The goal of this study was to determine the seroprevalence of antibodies to CMV among blood donors seen at the 37 Military Hospital Blood Transfusion Unit, (MHBTU) Accra, Ghana.
The seroprevalence of antibodies specific for CMV was tested using CMV IgG/IgM particle agglutination test kit and ELISA.
Of the 264 blood donors, 18 were negative and 246 were positive for CMV IgG antibodies, giving an overall CMV prevalence rate of 93.2%. None of the 264 blood donors was positive for CMV IgM antibodies. About 96% of the donors aged between 30 to 39 years were seropositive for CMV, as against 91.9% in those aged 20–29 years, 88.6% in 40 to 49 years, 75.0% (3 out of 4) in 50 to 59 years, and 100% (1 out 1) in 60–69 years. There was no statistically significant difference (P>0.05) in the CMV IgG status in different age groups. The blood donors comprised largely of male donors (236 out of 264), making sex comparisons statistically undesirable. However, all the female (n=28) donors were positive for CMV IgG.
Since about 93% of blood donors at the MHBTU are seropositive for CMV, it would be very useful to screen blood donors in Ghana for CMV to identify the very few CMV-seronegative blood donors, and maintain an inventory of them for use as donors.
Transfusion transmitted disease (TTD) is a major challenge to the transfusion services all over the world. The presence of viruses in blood cells or plasma of asymptomatic donors is the major risk factor for transmitting infectious agents through blood transfusion. Other transfusion transmitted agents include bacteria, mycoplasma, and even protozoa. The main viruses associated with transfusion related infections are hepatitis viruses, retroviruses, and cytomegalovirus (CMV)1,2. The risk of transmitting hepatitis viruses, human retroviruses, such as human immunodeficiency virus (HIV) and human T-lymphotropic viruses types I and II has been reduced drastically by screening for the corresponding antibodies before transfusion.

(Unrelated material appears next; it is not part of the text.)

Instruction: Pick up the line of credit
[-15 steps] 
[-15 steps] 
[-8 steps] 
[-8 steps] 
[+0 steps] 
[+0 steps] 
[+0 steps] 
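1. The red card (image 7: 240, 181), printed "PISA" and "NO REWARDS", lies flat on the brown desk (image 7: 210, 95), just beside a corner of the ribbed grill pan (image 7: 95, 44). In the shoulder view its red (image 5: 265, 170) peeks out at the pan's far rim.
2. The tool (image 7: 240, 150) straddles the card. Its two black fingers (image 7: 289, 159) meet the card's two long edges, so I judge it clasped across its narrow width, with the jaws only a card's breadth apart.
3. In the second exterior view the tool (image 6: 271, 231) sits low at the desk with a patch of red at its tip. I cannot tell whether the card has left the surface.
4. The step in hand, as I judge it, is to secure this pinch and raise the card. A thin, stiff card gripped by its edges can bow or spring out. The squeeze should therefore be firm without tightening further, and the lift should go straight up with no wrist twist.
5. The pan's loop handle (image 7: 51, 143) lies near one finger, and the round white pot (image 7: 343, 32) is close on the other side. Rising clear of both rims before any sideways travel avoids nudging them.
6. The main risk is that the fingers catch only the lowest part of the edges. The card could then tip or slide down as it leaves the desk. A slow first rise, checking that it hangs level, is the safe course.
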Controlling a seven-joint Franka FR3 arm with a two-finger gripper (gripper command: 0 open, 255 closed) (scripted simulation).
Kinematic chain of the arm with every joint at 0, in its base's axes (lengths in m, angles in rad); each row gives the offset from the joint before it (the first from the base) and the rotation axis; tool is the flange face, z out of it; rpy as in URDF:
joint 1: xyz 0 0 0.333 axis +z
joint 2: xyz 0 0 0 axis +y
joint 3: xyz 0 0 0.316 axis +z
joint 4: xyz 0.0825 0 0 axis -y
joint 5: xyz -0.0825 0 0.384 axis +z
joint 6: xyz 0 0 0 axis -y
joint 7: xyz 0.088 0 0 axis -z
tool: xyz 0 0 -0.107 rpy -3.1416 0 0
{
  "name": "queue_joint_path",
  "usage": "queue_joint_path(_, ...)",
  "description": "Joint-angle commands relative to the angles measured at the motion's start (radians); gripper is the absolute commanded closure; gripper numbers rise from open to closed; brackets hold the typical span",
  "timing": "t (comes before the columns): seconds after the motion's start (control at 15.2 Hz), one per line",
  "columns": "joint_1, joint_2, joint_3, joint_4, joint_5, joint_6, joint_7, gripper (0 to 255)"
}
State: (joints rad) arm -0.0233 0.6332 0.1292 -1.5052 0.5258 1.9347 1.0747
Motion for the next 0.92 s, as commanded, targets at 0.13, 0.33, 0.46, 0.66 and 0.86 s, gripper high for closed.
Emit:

However, CMV, a member of the human herpes family of viruses, transmissible through blood component transfusions is an important cause of concern world-wide. This is because the majority of adults have serological evidence of previous infections by these viruses. CMV is a ubiquitous agent, and seropositivity rates in the adult population over 40 years of age worldwide are 60 to 100%, possibly due to transmission through breastfeeding, sexual contact and spread from children3,4. Like most other herpesviruses, they remain latent in the host after primary infection and persist for lifelong in the organism. Nevertheless, these viruses can be reactivated in immunosuppressed individuals leading to critical outcomes such as interstitial pneumonitis, hepatitis, retinitis, and encephalitis5–7. Active infection results in serious morbidity and mortality, and many consider CMV to be one of the most serious pathogens affecting immunosuppressed individuals and an important contribution to intrauterine infection8–10. In one study, the relative risk of CMV disease transmission via blood components from seropositive donors was 0.4% to 12%11. Transfusion-transmitted CMV (TT-CMV) is a significant cause of morbidity and mortality in immunosuppressed patients.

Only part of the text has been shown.